Another cortical region implicated in interoception or internal perception is that part of the frontal lobes known as the orbitofrontal cortex, which can be defined as that part of the prefrontal cortex that receives certain key afferent projections from the thalamus (the so-called “gateway to the cortex), which receives afferent projections from the body, including the visceral organs. In theory, enhanced activation of physiological state (such as heart rate increase) should be reflected in increased activation of orbitofrontal cortices.
Studies of the role of cortex in processing internal body state often emphasize the role of the (formerly) obscure structure known as the insula, a cortical structure which is nonetheless tucked away underneath the visible cortical layers. The anterior portion of the insula is especially implicated in interoception and internal body-state “information gain”.

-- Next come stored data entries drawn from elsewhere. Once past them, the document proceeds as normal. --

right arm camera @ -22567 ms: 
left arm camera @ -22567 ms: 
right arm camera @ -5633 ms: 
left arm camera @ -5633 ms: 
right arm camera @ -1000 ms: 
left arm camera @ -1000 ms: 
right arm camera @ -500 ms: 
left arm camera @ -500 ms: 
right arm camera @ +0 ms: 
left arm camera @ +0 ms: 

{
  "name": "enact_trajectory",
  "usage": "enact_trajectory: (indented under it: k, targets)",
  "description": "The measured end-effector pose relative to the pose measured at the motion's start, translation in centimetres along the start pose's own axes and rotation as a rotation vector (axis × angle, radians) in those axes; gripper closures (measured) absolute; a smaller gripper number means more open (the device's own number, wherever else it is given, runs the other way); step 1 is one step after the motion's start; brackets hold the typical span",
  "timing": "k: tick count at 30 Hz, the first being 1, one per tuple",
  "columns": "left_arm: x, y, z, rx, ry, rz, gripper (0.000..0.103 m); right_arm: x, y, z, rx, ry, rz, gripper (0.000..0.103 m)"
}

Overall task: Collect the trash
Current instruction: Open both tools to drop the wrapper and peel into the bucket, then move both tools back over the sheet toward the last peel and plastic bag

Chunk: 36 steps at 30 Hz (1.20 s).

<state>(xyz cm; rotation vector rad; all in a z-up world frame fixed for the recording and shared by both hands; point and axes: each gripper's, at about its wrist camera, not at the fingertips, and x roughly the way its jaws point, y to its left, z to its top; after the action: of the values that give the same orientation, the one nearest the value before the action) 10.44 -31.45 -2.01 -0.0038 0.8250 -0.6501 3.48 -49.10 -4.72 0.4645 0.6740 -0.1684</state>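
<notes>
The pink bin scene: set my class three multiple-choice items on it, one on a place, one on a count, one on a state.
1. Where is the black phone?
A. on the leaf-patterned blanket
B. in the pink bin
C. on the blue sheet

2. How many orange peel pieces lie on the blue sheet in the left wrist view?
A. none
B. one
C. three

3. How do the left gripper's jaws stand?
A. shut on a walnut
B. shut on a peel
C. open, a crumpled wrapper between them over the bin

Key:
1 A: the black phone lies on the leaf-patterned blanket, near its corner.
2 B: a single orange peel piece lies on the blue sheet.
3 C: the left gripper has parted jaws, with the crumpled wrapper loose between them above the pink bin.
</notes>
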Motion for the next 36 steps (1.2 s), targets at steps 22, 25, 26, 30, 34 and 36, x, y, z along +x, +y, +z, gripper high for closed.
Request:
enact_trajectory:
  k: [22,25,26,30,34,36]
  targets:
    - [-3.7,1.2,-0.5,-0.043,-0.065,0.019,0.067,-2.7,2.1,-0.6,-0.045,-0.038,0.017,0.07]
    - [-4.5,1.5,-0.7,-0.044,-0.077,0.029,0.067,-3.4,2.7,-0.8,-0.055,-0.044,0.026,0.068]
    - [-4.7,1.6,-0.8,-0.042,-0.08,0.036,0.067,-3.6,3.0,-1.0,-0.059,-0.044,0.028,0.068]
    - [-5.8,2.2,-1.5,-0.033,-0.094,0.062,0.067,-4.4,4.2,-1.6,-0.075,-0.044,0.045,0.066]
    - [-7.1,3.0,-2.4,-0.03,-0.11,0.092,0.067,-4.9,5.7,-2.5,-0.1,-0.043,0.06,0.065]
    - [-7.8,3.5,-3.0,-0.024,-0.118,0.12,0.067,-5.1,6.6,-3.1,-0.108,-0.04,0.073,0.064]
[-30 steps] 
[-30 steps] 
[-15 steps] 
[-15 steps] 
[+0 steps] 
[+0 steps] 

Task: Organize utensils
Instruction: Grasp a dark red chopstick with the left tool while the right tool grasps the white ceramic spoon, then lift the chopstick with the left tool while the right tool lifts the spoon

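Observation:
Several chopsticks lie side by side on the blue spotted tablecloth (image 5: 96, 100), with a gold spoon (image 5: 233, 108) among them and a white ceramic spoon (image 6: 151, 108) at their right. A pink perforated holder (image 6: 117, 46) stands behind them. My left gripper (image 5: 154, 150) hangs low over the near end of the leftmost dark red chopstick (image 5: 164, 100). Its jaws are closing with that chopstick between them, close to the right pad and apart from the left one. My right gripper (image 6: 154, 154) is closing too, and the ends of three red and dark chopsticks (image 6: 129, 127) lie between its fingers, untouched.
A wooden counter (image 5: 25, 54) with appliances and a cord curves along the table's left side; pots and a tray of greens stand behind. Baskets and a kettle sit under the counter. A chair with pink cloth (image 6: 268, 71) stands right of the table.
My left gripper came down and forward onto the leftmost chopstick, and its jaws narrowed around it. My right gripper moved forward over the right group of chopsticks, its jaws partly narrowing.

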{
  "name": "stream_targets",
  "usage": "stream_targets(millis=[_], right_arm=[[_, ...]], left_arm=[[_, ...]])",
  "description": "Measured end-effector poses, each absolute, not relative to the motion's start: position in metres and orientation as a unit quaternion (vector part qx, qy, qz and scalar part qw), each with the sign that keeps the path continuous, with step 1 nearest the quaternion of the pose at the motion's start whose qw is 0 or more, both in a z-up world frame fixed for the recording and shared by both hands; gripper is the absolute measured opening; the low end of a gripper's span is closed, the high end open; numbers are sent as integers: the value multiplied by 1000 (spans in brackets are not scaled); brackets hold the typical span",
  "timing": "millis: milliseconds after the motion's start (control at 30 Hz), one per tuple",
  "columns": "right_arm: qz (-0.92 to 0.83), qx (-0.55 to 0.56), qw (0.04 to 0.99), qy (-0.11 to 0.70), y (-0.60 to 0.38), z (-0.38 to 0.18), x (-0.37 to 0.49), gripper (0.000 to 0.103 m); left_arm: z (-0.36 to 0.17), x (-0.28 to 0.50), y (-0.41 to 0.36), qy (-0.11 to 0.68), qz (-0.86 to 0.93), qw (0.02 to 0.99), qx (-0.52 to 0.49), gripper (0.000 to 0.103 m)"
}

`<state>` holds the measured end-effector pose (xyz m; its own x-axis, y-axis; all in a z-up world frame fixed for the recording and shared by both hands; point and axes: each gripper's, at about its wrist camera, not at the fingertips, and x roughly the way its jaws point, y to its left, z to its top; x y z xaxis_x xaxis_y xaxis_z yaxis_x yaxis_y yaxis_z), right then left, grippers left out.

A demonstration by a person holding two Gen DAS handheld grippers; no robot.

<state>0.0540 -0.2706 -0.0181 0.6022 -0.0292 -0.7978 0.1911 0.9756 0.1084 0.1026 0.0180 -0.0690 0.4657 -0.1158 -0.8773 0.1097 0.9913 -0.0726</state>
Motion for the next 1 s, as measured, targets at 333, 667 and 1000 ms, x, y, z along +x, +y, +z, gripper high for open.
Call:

Yet another specialized brain area becomes more active in those psychophysiological processes involving internal body state dynamics: a collection of white-matter fibers known as the cingulate gyrus of the cortex.
Again, it should be stressed that neuroscientists may debate the extent to which any one region’s activity should be privileged against global overall processes. Certainly, S1, orbitofrontal cortices, anterior insula and anterior cingulate gyrus are only one of a series of regions that play a part in allowing visceral perception, interoception, or a gain in information about the inside of the body. Emphasizing the contribution of such discreet areas carries forward the “modularist” tradition, while other models will stress more of a global or holistic system of interactions, which is a classic debate in psychology and neurology (Gardner, 1985). Arguably, the pre-understanding of how much processing is done by local “modules” as opposed to collective and global activities influences the very means of data collection (Freeman and Holmes, 2005).